Le site pourra tourner 24 h sur 24, jusqu’à six jours par semaine. Le temps des pauses sera réduit et le nombre d’heures supplémentaires sera triplé. L’absentéisme anormal ou de grève entraînera des sanctions… Le groupe peut désormais appliquer ces règles et faire sortir l’usine et ses salariés de la convention collective de la métallurgie en Italie. Un tournant historique pour l’industrie italienne. Sans compter que le principal syndicat du pays qui a refusé de signer l’accord ne sera plus représenté dans l’usine. (L’Usine Nouvelle, 20 janvier 2011)

Les bureaucraties syndicales, complices des régressions sociales

En mai 2011, le carrossier Bertone (filiale de Fiat située près de Turin) organise un troisième référendum. Cette fois, les responsables FIOM-CGIL de l’usine appellent à voter oui.

Le 28 juin 2011, l’UIL, la CGIL, la CISL signent un « pacte national pour l’emploi » c’est-à-dire à un accord interprofessionnel sur les mêmes bases qu’à Fiat. Cet accord supplante les contrats nationaux existants, comprend un triplement des heures supplémentaires obligatoires, et supprime des droits élémentaires –comme le droit de faire grève indépendamment d’un syndicat, ou de sélectionner les représentants syndicaux indépendamment de la bureaucratie syndicale.

En février 2012, toutes les confédérations acceptent de discuter du plan de Prodi-Fornero. Ensuite,  toutes les confédérations participent aux discussions sur le pacte de productivité. Susanna Camusso, la secrétaire générale, se prononce en sa faveur, mais la résistance monte dans la CGIL et la contraint à ne pas signer.

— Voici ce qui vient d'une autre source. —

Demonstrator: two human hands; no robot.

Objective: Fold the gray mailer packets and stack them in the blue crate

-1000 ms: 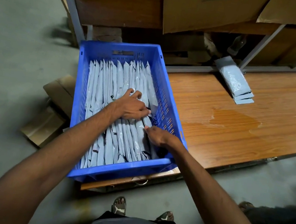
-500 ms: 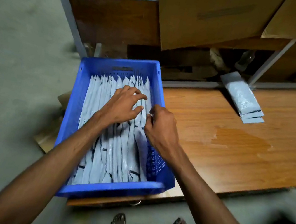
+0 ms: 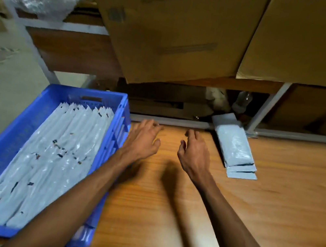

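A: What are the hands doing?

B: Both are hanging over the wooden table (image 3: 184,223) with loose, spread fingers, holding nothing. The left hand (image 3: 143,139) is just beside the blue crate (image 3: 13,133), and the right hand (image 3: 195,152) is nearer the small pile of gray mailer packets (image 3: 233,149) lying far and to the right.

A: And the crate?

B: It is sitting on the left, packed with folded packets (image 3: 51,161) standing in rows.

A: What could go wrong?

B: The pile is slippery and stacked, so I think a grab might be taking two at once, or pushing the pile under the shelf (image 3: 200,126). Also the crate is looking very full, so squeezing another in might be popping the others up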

Après soixante-dix jours de discussions, les organisations syndicales et patronales sont parvenues, mercredi 21 novembre, à un accord pour « la croissance de la productivité et de la compétitivité ». Désormais, des accords d’entreprise ou territoriaux pourront se substituer aux accords de branche (conventions collectives), qui régissaient jusqu’ici les relations sociales transalpines en matière d’horaires, de salaires et de définition des postes de travail. (Le Monde, 22 novembre 2011)

Il est urgent de construire un parti révolutionnaire

Il n’y a aucune solution pour la classe ouvrière et la jeunesse avec le maintien du système capitaliste dans le cadre de l’Union européenne et encore moins dans un repli national.

Il faut en finir avec l’héritage pourri du stalinisme et du togliattisme qui a empoisonné la classe ouvrière italienne pendant 80 ans et avec celui des centristes qui leur ont toujours couru après.

L’avant-garde doit construire le parti ouvrier révolutionnaire, l’internationale ouvrière révolutionnaire en s’appuyant sur l’exemple historique de l’Internationale communiste fondée par Lénine et à laquelle se dévouèrent Bordiga, Gramsci et Tresso.